03.02.22 –
Trotz zahlreicher Absichtserklärungen die Neuinanspruchnahme von vor allem landwirtschaftlichen Flächen für Siedlung und Verkehr zu senken, ist der tägliche Flächenverbrauch mit zuletzt 11,6 ha am Tag im Jahr 2020 in Bayern weiterhin auf einem viel zu hohen Niveau. Die Auswirkungen und Gefahren für Menschen, Tiere und Pflanzen sind massiv: Die Versiegelung verstärkt Hochwasserereignisse, neue Straßen zerschneiden Lebensräume, die Beanspruchung immer weiterer Flächen dezimiert die Artenvielfalt und schädigt die Bodenfunktionen. Gleichzeitig nehmen in vielen Kommunen Leerstände innerorts zu und die Ortskerne veröden.

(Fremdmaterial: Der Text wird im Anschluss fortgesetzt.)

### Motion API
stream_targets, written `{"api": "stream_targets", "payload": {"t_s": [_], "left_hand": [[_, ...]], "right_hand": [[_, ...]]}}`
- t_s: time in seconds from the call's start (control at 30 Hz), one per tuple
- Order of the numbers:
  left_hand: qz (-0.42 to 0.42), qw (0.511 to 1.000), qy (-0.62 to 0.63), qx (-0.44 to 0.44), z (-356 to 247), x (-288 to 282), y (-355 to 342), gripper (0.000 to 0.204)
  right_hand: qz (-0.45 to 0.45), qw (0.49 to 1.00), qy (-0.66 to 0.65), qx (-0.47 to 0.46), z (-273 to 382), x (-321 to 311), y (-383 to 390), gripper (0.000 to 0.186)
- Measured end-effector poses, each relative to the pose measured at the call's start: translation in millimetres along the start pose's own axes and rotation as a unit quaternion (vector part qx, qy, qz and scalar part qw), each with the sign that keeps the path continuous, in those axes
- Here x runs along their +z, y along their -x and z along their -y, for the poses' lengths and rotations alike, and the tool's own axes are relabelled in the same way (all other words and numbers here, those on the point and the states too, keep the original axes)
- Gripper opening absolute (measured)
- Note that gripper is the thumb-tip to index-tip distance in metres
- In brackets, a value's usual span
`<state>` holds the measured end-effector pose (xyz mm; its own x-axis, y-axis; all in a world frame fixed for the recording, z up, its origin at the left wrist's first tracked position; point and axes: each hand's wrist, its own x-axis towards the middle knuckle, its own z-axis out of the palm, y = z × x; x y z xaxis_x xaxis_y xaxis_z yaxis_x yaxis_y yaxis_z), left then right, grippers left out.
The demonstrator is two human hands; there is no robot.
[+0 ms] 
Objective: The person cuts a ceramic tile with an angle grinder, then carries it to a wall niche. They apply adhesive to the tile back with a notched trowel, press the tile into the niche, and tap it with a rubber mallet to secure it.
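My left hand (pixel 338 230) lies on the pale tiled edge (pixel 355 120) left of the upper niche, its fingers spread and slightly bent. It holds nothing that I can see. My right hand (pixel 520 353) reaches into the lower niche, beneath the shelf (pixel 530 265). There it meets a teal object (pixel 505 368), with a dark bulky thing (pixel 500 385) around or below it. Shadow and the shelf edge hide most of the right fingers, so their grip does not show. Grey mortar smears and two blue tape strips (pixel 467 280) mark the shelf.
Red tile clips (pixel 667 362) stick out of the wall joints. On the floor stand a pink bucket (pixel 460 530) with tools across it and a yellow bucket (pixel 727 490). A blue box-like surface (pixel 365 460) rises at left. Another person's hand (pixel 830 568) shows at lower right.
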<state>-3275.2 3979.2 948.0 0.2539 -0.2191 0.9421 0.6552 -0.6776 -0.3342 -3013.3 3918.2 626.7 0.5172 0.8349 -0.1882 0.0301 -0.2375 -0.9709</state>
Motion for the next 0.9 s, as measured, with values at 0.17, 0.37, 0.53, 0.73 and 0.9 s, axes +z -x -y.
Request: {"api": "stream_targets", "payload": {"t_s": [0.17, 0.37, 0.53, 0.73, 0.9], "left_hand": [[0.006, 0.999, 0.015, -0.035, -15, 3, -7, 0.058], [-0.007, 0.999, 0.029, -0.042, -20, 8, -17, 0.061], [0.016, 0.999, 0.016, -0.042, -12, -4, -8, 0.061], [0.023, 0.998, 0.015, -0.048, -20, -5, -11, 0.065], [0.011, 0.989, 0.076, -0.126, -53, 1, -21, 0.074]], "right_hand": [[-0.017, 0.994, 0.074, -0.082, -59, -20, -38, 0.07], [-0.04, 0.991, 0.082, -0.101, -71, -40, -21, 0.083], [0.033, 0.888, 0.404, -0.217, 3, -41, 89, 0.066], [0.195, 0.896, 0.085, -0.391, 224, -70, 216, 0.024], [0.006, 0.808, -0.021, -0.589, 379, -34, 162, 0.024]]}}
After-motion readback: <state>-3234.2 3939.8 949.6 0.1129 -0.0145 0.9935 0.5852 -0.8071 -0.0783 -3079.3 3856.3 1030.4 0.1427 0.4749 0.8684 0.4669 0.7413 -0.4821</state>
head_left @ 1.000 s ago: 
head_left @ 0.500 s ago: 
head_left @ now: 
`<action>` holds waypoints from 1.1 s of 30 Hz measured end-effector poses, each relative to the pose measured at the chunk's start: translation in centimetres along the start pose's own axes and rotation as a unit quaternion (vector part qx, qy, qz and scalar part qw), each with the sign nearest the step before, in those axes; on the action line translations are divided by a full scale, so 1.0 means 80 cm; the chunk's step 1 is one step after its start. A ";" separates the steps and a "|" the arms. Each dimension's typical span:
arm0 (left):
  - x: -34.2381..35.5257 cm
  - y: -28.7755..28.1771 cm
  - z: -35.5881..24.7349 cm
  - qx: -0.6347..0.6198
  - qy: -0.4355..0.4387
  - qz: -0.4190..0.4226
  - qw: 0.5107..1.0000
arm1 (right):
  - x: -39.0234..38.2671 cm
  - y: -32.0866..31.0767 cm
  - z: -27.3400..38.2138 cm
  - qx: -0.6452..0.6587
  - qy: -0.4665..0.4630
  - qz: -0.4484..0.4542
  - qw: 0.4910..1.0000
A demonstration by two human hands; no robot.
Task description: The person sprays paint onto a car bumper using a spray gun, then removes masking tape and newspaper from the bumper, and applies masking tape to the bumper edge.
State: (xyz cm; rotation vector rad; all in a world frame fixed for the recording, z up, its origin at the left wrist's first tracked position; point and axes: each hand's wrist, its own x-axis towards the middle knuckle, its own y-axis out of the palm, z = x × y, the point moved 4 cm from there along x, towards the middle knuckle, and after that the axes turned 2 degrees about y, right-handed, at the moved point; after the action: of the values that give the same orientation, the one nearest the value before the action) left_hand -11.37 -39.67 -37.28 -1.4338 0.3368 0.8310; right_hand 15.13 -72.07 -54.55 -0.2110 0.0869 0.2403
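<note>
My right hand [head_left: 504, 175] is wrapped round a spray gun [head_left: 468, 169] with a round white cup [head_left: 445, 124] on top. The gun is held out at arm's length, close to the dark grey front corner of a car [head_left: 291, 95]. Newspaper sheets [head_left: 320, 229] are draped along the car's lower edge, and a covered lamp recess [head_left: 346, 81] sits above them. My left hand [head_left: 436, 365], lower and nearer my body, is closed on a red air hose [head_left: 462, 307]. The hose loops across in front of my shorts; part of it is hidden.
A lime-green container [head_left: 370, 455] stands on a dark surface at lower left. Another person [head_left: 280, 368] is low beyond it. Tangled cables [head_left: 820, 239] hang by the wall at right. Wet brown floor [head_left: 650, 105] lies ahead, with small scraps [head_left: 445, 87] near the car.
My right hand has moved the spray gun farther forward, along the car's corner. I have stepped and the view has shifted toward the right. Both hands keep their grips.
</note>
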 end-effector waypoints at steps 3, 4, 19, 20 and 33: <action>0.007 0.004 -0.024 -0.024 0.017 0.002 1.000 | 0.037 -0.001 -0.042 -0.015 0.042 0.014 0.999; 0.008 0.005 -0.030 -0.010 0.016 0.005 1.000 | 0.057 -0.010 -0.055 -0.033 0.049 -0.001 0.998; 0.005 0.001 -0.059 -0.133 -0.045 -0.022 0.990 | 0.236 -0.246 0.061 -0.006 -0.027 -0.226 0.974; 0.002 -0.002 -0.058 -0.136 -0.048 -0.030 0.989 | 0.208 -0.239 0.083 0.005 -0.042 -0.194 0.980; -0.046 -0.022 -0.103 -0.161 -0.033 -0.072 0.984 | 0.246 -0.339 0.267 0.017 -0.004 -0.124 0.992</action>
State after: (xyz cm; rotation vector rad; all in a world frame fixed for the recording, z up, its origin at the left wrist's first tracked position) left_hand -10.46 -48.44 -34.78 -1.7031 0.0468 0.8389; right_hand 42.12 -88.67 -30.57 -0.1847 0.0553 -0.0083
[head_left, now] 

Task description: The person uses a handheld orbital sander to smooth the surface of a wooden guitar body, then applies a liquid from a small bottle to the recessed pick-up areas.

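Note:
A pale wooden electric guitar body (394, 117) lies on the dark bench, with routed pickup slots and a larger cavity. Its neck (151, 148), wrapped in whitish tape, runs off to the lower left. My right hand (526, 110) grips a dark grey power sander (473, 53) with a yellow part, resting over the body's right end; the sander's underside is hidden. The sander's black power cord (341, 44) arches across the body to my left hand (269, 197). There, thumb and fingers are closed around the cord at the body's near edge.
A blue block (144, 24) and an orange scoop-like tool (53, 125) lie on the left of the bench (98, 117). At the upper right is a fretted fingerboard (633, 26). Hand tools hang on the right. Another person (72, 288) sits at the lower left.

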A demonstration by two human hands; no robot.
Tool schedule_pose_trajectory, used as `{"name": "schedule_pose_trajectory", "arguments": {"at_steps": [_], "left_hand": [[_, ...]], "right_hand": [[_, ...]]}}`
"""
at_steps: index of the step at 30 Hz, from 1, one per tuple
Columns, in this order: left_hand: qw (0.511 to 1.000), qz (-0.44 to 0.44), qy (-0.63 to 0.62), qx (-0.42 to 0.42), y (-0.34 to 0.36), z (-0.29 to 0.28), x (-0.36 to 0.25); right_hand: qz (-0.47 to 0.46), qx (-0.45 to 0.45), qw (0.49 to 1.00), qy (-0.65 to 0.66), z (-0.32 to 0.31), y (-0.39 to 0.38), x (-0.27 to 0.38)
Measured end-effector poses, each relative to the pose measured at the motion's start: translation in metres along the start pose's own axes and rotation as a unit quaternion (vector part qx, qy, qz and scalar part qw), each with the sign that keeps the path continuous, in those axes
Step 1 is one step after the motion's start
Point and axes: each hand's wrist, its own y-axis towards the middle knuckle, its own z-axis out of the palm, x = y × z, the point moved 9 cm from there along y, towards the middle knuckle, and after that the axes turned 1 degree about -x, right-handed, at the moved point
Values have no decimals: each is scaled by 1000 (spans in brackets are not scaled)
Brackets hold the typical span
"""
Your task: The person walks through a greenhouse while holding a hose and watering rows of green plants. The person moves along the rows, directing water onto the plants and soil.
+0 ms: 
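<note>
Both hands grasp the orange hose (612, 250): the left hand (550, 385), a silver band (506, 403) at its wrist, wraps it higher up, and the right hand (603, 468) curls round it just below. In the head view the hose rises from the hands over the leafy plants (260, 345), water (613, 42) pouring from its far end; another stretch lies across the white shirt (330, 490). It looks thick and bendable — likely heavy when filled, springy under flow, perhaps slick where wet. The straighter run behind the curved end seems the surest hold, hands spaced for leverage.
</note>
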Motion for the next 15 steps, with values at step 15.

Um die Kommunen beim Thema Flächensparen zu unterstützen, fordern wir ein Förderprogramm für Kommunale Flächenmanagerinnen und -manager. Flächenmanagerinnen und -manager stehen Kommunen zur Seite und helfen beim Flächensparen, beim Vorantreiben der Innenentwicklung, beim Aktivieren von Brachflächen, Leerständen und unbebauten Grundstücken. Um die kommunale Planungshoheit zu gewährleisten ist es wichtig, den sparsamen Umgang mit Fläche gerade auf dieser Ebene zu institutionalisieren. Die bereits vorhandenen Flächensparmanagerinnen und -manager sind ein erster Schritt in die richtige Richtung. Um deren Angebote für alle Kommunen in Bayern ausbauen zu können ist allerdings eine Verstetigung und ein klares Bekenntnis zur personellen Aufstockung notwendig.